I’d like to run Java code via Django.

The Java code, javaprogram use like below.


java javaprogram [text] [file_name]


text is parameter. multi-byte character is also okey.
file_name is generate file name.

So, I run the stand-alone Python program like below could run fine.

java_file = ‘javaprogram’
file_name = ‘filename’
text = ‘あいうえお’ #Japanese character
java_file_path = ‘/path/to/‘
class_path = ‘-cp ' + java_file_path

cmd = “java {0} {1} {2} {3}".format(class_path, java_file, text, file_name)

import subprocess
proc = subprocess.Popen(cmd, shell=True, stdout=subprocess.PIPE, stderr=subprocess.STDOUT)


But, I run same program in Django.
It couldn’t work. However, if text is English, it works fine.

What is different of handling character code between pure Python and Django?
And, could you tell me how to resolve it?

Thank you.

François Schiettecatte

unread,
Apr 27, 2014, 10:50:55 AM4/27/14
to django...@googlegroups.com
You should check the encoding of stdout when running from django, I suspect that it is plain ascii rather than utf-8 which is what you are probably getting when running standalone.
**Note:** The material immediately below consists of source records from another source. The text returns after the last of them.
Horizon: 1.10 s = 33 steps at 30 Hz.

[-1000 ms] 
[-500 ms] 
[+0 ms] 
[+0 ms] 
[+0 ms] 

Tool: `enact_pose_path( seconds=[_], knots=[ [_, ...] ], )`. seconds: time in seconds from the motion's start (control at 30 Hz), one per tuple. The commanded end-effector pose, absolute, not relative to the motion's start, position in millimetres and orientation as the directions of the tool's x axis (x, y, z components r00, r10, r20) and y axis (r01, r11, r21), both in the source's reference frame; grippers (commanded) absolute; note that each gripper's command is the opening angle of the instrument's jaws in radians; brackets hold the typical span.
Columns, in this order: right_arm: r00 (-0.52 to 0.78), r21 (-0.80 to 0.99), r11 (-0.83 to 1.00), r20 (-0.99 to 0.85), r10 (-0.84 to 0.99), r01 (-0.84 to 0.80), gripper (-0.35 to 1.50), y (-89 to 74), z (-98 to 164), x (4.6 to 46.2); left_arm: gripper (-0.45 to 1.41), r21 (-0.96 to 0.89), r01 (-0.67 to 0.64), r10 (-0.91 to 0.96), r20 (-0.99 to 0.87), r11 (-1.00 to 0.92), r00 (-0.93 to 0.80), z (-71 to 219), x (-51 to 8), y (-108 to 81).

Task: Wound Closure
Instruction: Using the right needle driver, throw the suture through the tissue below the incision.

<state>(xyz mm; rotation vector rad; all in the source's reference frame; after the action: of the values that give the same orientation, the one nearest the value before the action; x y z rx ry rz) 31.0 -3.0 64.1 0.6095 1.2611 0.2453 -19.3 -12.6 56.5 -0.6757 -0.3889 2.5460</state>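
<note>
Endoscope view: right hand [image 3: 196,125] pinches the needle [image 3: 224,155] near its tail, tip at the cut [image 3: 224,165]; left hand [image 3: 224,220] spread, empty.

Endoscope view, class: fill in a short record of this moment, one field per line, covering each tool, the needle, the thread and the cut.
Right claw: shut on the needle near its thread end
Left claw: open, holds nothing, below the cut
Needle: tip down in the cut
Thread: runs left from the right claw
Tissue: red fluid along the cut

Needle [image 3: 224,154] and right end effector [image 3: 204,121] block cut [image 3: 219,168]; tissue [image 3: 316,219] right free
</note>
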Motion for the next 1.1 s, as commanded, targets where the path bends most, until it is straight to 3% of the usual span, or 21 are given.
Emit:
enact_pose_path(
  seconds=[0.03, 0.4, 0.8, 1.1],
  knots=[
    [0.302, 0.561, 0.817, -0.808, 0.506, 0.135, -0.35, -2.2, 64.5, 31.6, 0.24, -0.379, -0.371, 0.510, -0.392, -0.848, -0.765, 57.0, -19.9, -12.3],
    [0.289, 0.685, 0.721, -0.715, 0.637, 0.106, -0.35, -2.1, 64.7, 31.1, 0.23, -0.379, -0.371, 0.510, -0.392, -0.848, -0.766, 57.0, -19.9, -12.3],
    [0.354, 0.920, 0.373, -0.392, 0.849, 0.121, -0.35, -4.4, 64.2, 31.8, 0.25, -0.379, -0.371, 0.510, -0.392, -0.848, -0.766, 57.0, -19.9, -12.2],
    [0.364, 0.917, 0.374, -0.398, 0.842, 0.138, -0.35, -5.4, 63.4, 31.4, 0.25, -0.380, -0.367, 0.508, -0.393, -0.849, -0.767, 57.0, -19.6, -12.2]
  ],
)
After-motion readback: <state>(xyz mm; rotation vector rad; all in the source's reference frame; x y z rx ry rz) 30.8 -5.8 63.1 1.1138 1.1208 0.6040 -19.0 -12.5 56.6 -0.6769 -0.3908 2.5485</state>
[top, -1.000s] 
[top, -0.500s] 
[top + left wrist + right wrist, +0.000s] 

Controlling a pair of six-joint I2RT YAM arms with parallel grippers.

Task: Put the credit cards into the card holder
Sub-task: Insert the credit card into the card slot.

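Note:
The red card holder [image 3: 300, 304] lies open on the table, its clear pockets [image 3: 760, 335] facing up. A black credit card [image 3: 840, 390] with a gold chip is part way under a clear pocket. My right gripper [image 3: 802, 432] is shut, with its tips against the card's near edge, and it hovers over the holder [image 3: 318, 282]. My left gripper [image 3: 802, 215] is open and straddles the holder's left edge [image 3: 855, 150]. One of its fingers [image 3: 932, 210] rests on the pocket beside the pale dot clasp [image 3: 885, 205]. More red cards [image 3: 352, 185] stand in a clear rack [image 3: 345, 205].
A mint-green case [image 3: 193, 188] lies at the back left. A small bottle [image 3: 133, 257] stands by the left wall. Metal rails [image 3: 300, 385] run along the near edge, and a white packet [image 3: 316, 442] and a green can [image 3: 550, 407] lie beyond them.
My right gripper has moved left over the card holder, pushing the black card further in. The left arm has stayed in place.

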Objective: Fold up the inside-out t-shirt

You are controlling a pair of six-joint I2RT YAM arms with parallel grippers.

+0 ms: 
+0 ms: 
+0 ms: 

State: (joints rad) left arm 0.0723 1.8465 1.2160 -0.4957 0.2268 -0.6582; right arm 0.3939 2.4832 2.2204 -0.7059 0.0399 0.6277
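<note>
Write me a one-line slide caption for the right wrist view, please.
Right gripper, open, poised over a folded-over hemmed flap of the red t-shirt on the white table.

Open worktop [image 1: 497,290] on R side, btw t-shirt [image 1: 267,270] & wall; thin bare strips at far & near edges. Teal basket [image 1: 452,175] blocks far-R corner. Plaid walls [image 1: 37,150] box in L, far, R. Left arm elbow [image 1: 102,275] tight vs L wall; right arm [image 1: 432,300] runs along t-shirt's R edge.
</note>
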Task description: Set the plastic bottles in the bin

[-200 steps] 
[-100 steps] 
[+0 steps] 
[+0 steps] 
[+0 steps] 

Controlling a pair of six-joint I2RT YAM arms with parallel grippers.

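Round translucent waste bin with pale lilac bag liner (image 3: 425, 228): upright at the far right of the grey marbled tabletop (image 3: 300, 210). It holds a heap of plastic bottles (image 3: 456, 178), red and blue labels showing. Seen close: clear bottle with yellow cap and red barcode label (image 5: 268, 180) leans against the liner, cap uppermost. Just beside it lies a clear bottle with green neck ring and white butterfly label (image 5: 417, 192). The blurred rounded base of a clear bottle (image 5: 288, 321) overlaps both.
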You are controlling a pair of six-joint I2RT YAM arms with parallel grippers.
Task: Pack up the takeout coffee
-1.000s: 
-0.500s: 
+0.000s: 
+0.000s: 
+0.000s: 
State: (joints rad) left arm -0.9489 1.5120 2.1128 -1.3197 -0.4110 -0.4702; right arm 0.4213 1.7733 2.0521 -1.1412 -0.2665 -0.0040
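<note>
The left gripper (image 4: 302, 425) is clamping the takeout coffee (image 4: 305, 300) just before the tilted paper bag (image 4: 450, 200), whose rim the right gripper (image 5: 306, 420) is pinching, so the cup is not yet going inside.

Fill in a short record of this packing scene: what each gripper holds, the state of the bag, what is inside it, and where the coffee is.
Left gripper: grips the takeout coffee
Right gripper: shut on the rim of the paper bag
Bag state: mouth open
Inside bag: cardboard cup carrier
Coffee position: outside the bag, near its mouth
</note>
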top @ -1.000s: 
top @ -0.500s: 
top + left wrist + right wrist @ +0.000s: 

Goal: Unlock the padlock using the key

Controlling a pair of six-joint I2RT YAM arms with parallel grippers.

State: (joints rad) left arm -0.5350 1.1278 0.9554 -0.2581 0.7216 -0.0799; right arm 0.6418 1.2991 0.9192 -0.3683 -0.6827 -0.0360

Check sys.getdefaultencoding().

Note that this has nothing to do with django, just the way stdin/stdout are set up depending on how your script is running.

Also see:

http://stackoverflow.com/questions/1473577/writing-unicode-strings-via-sys-stdout-in-python
http://stackoverflow.com/questions/15740236/stdout-encoding-in-python
http://stackoverflow.com/questions/492483/setting-the-correct-encoding-when-piping-stdout-in-python

François
> --
> You received this message because you are subscribed to the Google Groups "Django users" group.
> To unsubscribe from this group and stop receiving emails from it, send an email to django-users...@googlegroups.com.
> To post to this group, send email to django...@googlegroups.com.
> Visit this group at http://groups.google.com/group/django-users.
> To view this discussion on the web visit https://groups.google.com/d/msgid/django-users/cd081056-2a39-40f5-94c8-7b470bf827ea%40googlegroups.com.
> For more options, visit https://groups.google.com/d/optout.

signature.asc

Sugita Shinsuke

unread,
May 5, 2014, 7:12:52 AM5/5/14
to django...@googlegroups.com
Dear François Schiettecatte 

Hello.
Thank you for replying.

I checked  sys.getdefaultencoding() in Django and pure Python of the server.

Django returns 'ascii'.
And, Python returns 'ascii' too.


I checked the locale.getpreferredencoding().

Django returns 'ascii'.
But, Python returns ''UTF-8''.
It is different of them.

So, is it some possibility of the cause of my probrem?
If it is the cause. Can I change encode type of locale.getpreferredencoding?

WBR Shinsuke


2014年4月27日日曜日 23時50分55秒 UTC+9 François Schiettecatte:

Sugita Shinsuke

unread,
May 6, 2014, 2:28:13 AM5/6/14
to django...@googlegroups.com
Dear François

I checked Django's encoding again.

locale.getpreferredencoding() is
ANSI_X3.4-1968

sys.getdefaultencoding() is
ascii

2014年5月5日月曜日 20時12分52秒 UTC+9 Sugita Shinsuke:

杉田臣輔

unread,
May 6, 2014, 10:31:44 AM5/6/14
to Hannu Krosing, django...@googlegroups.com
Hello

Thank you for replying.
I tried to use the ".encode('utf8')" method before.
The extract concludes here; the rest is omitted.